- Born: Anushka Upamali Rajapaksha
- Education: University of Peradeniya; Kangwon National University;
- Scientific career
- Fields: chemistry
- Institutions: University of Sri Jayewardenepura

= Anushka Rajapaksha =

Sri Lankan scientist and scholar

Anushka Upamali Rajapaksha is a Sri Lankan chemist, university lecturer and research scholar.

==Education==
She obtained a second upper-class grade in Bachelor of Sciences in Chemistry Special from the University of Peradeniya in 2008. She obtained a Master of Philosophy from the University of Peradeniya in 2012. She also received Doctor of Philosophy from the Kangwon National University, South Korea in 2015.

== Career ==
She currently works as a senior lecturer in the Applied Science Faculty at the University of Sri Jayawardenepura. During her career, she has carried out extensive research on various aspects including the development of novel engineered, designer biochar as the innovative solutions to the most pressing environmental concerns especially with the focus on remediating toxic heavy metals and pharmaceuticals contaminated soil and water, heavy metal dissolution and environmental remediation.

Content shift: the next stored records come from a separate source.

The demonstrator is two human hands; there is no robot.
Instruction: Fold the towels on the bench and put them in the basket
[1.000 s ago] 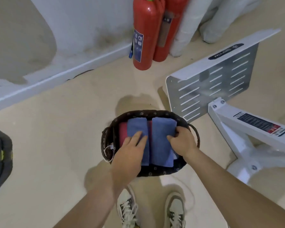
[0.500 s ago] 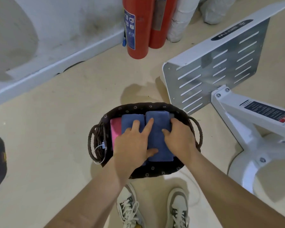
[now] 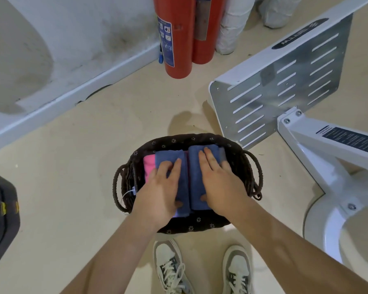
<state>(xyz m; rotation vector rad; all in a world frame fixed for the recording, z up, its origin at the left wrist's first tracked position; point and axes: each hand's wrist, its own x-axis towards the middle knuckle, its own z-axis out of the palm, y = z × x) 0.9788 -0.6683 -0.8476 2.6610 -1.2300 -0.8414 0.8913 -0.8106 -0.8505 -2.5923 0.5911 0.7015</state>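
Head view: basket (image 3: 187, 140), dark woven, sits on the floor just beyond the person's shoes (image 3: 170, 266), white bench frame (image 3: 280, 85) to its right, two red extinguishers (image 3: 176, 39) far against the wall. Inside lie two folded blue towels side by side, left blue towel (image 3: 168, 157) and right blue towel (image 3: 194, 183), with a pink towel (image 3: 148, 166) showing at the left edge under them. Left hand (image 3: 159, 194) lies flat on the left one, right hand (image 3: 219, 183) flat on the right one, fingers straight, palms pressing, nothing gripped. Looks like final tamping. Risks: uneven pressure could slide a towel over its neighbour or open a fold. Lifting the palms with any drag may pull the top layer loose. Leaning hard on the near rim might tip the light basket.
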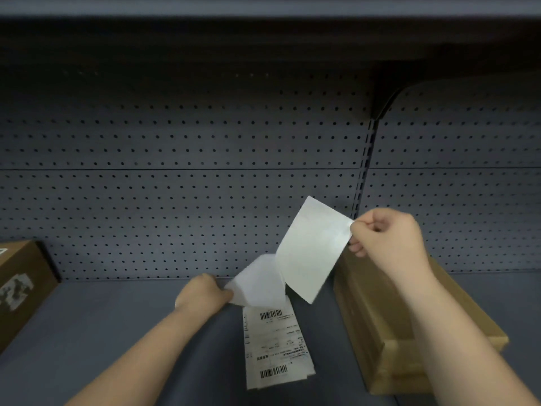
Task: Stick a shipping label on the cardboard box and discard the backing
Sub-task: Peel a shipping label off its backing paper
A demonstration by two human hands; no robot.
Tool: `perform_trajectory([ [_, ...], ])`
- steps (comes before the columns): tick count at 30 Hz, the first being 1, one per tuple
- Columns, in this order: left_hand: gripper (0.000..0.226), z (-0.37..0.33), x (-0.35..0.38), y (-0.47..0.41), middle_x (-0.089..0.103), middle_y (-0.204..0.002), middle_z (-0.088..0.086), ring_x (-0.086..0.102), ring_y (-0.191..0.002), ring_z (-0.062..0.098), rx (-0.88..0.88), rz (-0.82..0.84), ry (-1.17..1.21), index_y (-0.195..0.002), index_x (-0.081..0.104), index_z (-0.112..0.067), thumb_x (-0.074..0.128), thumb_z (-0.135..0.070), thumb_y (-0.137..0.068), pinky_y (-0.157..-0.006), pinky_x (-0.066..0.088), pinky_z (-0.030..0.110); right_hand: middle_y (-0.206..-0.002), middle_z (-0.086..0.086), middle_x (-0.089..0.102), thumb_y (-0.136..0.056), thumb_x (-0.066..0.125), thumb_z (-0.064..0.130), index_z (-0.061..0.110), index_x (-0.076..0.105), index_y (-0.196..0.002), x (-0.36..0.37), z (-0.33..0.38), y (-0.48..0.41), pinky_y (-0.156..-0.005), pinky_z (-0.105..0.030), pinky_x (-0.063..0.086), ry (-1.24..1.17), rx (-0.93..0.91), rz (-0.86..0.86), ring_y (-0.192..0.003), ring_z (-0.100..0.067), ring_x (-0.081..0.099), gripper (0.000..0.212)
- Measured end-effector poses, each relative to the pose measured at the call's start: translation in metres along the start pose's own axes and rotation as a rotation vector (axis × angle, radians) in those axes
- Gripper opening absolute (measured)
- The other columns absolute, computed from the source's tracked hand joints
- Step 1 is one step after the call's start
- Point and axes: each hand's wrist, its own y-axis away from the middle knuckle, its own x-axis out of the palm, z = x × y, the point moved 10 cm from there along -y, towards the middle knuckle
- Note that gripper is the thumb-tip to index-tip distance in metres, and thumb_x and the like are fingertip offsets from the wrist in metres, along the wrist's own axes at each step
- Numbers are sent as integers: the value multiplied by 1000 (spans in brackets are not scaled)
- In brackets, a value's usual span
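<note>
My right hand (386, 235) pinches the upper right corner of a white shipping label (310, 253), held up in the air with its blank side toward me. My left hand (202, 295) grips a second white sheet, the backing (259, 282), low over the shelf; the two sheets still meet near their lower edges. Beneath them lies a small stack of printed labels (273, 347) with barcodes. A flat brown cardboard box (377, 332) rests on the shelf at the right, partly hidden by my right forearm.
The grey shelf (117, 332) has a perforated back panel (175, 186) and another shelf overhead. A second cardboard box (20, 285) with a torn label on its side stands at the far left edge.
</note>
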Motion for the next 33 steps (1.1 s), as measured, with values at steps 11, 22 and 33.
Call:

She along with other Sri Lankan scientists including Neelika Malavige, Meththika Vithanage, Dhanushka Udayanga and Asanka Sanjeewa were ranked among the World’s Top 2% Scientists in the 2021 List of outstanding researchers report published by the Stanford University.

She was conferred with the Prof Atta-ur-Rahman Prize from The World Academy of Sciences for the year 2022 in recognition of her contributions in chemistry. She also became the first Sri Lankan to claim the Pro Atta-ur-Rahman Prize and she was adjudged as the winner of the award during a virtual annual meeting at the Zhejiang University which was held on 21 November 2022.